PROBLEM TO WORK ON: Repeat the listing exactly. Any picture in it should be left out of the copy.
★ ★ ★ ★
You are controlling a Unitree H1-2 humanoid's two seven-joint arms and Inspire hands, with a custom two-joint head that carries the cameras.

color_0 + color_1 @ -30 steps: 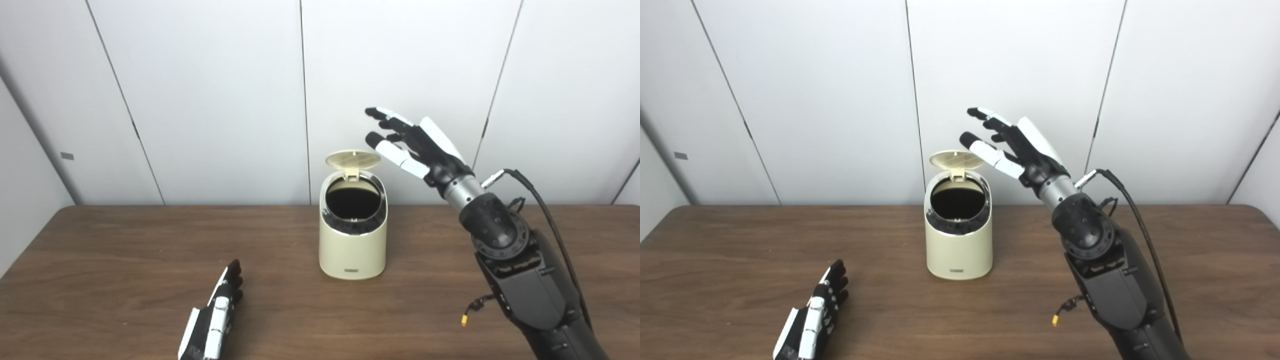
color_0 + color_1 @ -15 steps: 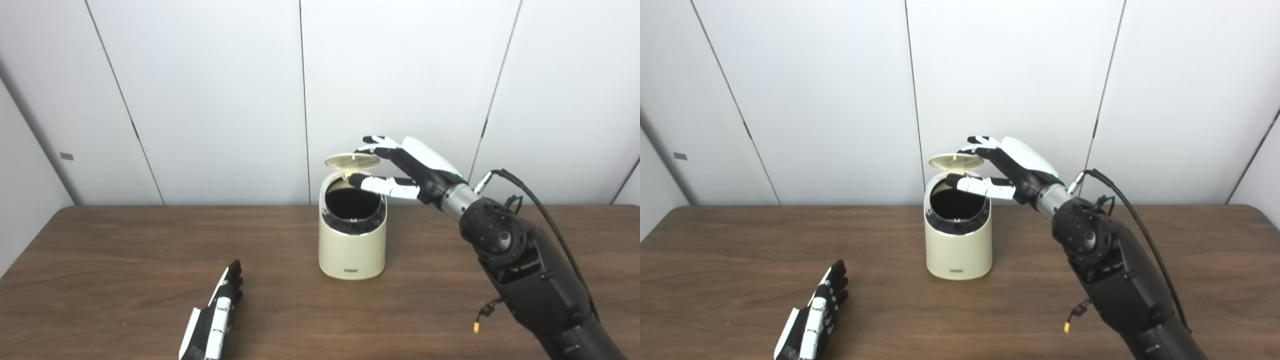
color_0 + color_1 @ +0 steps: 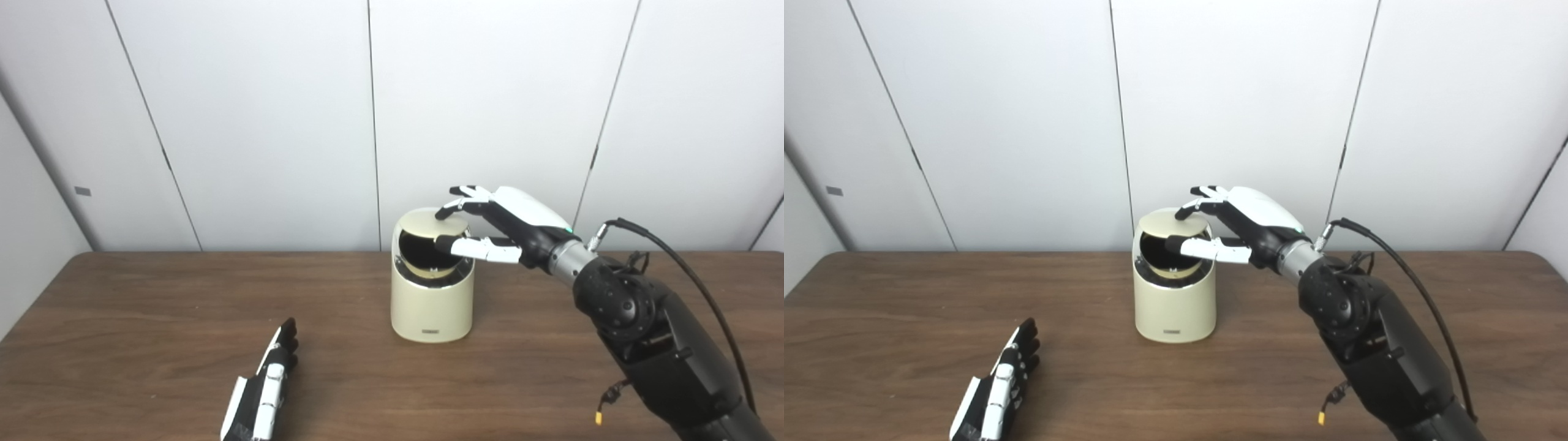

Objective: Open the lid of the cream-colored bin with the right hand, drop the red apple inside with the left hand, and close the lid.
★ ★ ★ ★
TASK OUTPUT:
You are controlling a Unitree H1-2 humanoid's two seven-joint arms and Inspire hands, with a custom two-joint head that carries the cameras.

color_0 + color_1 @ -30 steps: 
color_0 + color_1 @ -15 steps: 
color_0 + color_1 @ +0 steps: 

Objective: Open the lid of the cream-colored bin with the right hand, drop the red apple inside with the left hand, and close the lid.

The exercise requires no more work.